Vivre en disciple du Christ, c’est lier avec Jésus une amitié forte et passionnée.
Mais la qualité de notre amitié avec Jésus passera
par la qualité de notre amour pour le prochain:
on ne peut aimer Jésus en vérité qu’en aimant de bonté généreuse son prochain:
Si quelqu’un dit: «J’aime Dieu», et qu’il haïsse son frère, c’est un menteur.
En effet, celui qui n’aime pas son frère, qu’il voit,
ne peut pas aimer Dieu qu’il ne voit pas (1Jn 4,20).
Et on ne peut aimer de bonté généreuse qu’en puisant en Jésus la force de cet amour.
C’est ce qu’au 5e siècle saint Augustin disait déjà à ses diocésains:
«Aimons-le donc, que rien ne nous soit plus cher que lui.
Pierre ne lui dit rien d’autre que son amour.
Le Seigneur ne lui demande rien d’autre que cet amour.
Pensez-vous que le Seigneur ne nous interpelle pas?
Pierre seul a-t-il mérité d’être interpellé, pas nous?
À la lecture de ce texte, chaque chrétien se sent interpellé en son coeur,
et quand tu entends le Maître demander:
Pierre, m’aimes-tu? pense qu’il est un miroir, et regarde-toi dedans.
Pierre portait-il autre chose que la figure de l’Église?
Lorsque le Seigneur interpelle Pierre, c’est nous qu’il interpelle, c’est l’Église qu’il interpelle.»
(cité dans Lectures pour chaque jour de l’année, Cerf 1974, p. 246).

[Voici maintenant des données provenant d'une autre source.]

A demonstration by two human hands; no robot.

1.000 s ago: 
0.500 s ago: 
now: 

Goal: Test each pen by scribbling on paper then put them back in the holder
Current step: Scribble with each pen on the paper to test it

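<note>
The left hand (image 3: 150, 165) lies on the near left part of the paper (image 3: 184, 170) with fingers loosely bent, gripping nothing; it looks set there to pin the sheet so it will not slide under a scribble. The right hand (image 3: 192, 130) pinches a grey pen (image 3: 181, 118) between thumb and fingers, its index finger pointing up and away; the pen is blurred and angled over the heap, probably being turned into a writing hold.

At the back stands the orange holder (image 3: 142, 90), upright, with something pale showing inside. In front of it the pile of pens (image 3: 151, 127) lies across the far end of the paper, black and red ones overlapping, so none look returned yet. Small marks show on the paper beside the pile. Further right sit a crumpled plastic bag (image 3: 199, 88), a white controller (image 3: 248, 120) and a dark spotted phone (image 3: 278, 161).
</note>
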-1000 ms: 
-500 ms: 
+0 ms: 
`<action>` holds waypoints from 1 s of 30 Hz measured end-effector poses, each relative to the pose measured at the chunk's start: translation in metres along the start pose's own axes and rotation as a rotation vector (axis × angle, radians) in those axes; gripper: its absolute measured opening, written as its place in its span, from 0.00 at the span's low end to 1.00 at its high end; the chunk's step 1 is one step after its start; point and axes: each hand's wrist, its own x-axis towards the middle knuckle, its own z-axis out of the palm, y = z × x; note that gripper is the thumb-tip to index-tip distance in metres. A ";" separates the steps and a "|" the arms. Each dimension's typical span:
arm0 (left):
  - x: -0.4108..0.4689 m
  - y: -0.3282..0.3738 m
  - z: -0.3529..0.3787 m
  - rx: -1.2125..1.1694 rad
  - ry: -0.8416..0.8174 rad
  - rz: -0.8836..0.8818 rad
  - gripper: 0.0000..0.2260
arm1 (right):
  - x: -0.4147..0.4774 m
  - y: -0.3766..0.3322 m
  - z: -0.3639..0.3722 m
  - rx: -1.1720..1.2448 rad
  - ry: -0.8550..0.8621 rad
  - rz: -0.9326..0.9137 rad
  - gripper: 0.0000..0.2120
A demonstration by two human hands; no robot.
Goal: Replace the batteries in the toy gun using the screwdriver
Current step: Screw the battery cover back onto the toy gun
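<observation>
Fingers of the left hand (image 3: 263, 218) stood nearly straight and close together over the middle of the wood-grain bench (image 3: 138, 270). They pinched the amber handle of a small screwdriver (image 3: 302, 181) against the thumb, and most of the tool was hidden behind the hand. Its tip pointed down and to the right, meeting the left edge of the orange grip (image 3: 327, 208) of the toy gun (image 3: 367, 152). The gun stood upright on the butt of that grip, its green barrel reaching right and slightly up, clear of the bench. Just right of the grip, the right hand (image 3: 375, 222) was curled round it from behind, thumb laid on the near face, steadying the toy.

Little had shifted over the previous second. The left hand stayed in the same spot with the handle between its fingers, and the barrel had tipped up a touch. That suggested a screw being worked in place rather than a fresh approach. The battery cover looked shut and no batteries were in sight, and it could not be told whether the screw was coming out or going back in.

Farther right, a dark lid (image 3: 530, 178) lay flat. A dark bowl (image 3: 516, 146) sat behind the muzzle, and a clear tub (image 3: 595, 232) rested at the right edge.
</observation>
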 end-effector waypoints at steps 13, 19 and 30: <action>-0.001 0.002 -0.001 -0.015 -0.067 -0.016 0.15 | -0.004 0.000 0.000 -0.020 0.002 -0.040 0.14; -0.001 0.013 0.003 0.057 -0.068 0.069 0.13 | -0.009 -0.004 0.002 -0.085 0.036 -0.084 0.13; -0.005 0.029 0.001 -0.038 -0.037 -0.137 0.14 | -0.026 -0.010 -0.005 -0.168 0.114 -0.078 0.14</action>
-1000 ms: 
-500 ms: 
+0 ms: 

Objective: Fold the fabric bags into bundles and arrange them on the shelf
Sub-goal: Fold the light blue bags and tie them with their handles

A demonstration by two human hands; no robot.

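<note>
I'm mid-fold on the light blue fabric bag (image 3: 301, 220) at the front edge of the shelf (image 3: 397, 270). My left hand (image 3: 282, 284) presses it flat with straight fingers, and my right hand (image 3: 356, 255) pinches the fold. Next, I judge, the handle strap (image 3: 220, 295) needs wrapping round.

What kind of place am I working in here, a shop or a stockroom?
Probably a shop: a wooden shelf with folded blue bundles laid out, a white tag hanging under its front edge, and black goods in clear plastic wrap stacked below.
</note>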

Au milieu des souffrances de ce monde,
isolés dans nos tours d’ivoire, nous risquons de ne plus te voir.
Ta présence au milieu de nous se manifeste quand nous partageons le pain.
Apprends-nous à nourrir le jardin de la terre:
hommes et femmes innombrables, différents mais appelés à aimer.
Que nos communautés deviennent signes du pain et du vin partagés
Que le silence amoureux de ta présence absente
devienne notre force pour rassembler
sous le toit de l’amour tous les humains. Amen!
Georges Convert
»»» Questions
1. À quel moment de la vie de Jésus se situe cet épisode?
2. Quel peut être le sens symbolique du chiffre 153?
3. Quelle est la signification de ce partage du repas pour les disciples
qui ont abandonné Jésus lors de son arrestation?
4. Comment comprendre la triple demande de Jésus à Pierre?
5. Quel est le sens symbolique du chiffre 7?
6. Quel est le sens du mot pasteur?
7. Que peut signifier pour l’Église d’aujourd’hui la pêche miraculeuse?
8. À qui s’applique aujourd’hui la demande de Jésus à Pierre de paître le troupeau?